Securing your home in advance of a storm, or disaster is essential to preparedness.  Take the time to do an annual home inspection and prepare everything before the worst happens.  Some of the things you find during an inspection may not be an easy fix or require a contractor – get them done before the winds change or waters rise.

Roof Condition
  • Verify its condition. Mark, repair or replace loose shingles or tiles
  • Repair any leaks
  • Do they close securely?
  • Do the locks work?
  • If you live in a hurricane or storm prone areas invest in window protection such as storm panels or impact windows – if neither of those are an option – consider cutting, fitting and storing 5/8” plywood panels for your windows and doors
Exterior doors
  • Make sure the locks work on all doors including screen doors
  • Reinforce your garage door with a hurricane kit – consider this even if you don’t live in a hurricane zone
  • Secure entry door hinges with long screws, tapcons or extra deadbolt locks
  • Secure / brace French doors
  • If you live in flood prone areas, store empty sandbags you can fill if needed
Electrical and plumbing systems
  • Have your electrical panel inspected annually by a licensed electrician
  • Know how to turn off the electricity to your home via the main switch in the main panel
  • Know where the main water disconnect is located on your home
  • Have trees trimmed away from power poles, and power lines by the power company
Termites, wood destroying organisms, or rot
  • Have your home inspected for termites, WDO and other rot
  • Replace or reinforce weakened wood
  • Secure or store your bar-b-que grills
  • Prepare/chemically treat your pool – it may become a source of water after a disaster, although it may not be potable water
  • Secure or store lawn furniture, hoses and lawn watering equipment
  • Secure outside storage
  • Trim back surrounding trees and bushes
Maintain/prepare your vehicle  

Preventative maintenance is a must so make sure you get your oil changed and fluids leveled off regularly and keep a container of “just in case” items in your vehicle:

  • Tire plug kits, a mini-compressor and Fix-A-Flat
  • Hose clamps, extra radiator hoses, container of antifreeze
  • A couple extra quarts of oil, brake fluid, transmission fluid, windshield washer fluid
  • Extra gas cans
Home Preparedness & Go-Bag Essentials
“Daddy always seemed to be preparing for rainy days. Maybe that’s why they never came.”– Supreme Court Justice Clarence Thomas

Many of the supplies you need for a Home Preparedness Kit and Go-Bag are probably already in your home. 
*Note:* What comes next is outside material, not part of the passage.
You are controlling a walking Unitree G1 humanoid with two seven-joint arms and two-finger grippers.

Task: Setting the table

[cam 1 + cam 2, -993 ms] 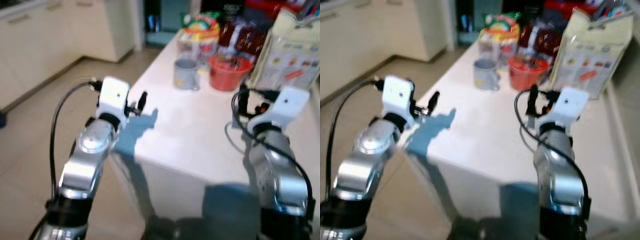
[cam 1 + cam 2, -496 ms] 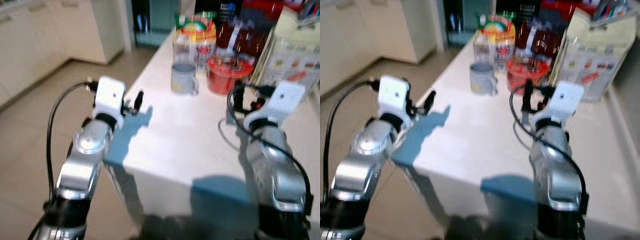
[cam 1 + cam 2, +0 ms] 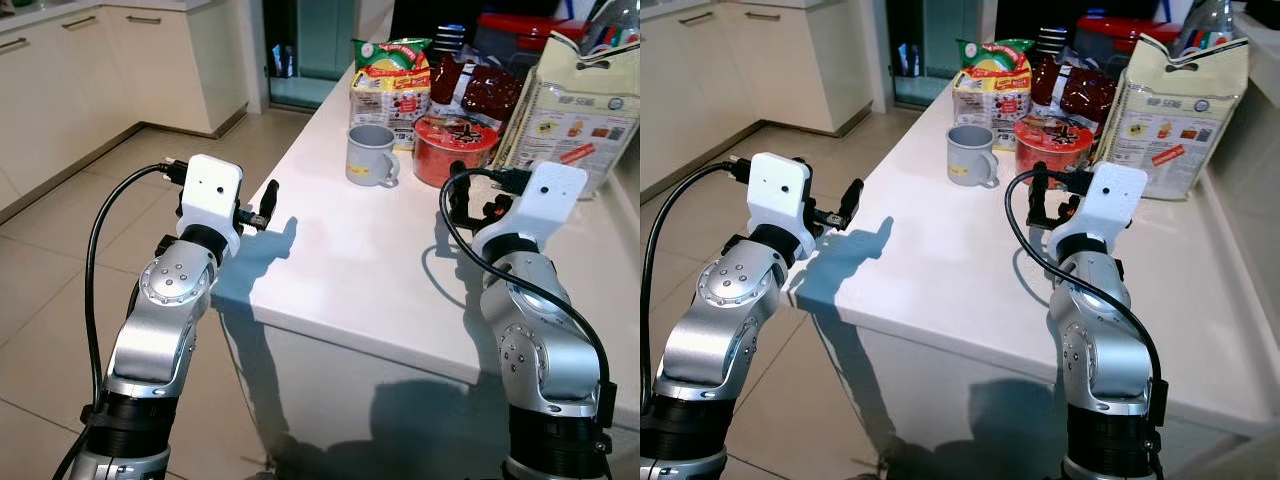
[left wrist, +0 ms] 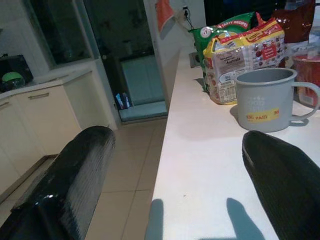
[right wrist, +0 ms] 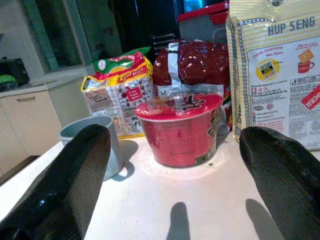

Store them in a closet or other location in your home that is not likely to be damaged, flooded and/or destroyed.  Consider splitting your Home Preparedness items in two different locations in your house or apartment.  That way if a portion of your living quarters is destroyed, you may have access to the other location. 

The first item in any home preparedness kit should be a primary First Aid Kit – it’s the one thing you’ll use the most in daily life so the contents will most likely be fresh when a disaster strikes.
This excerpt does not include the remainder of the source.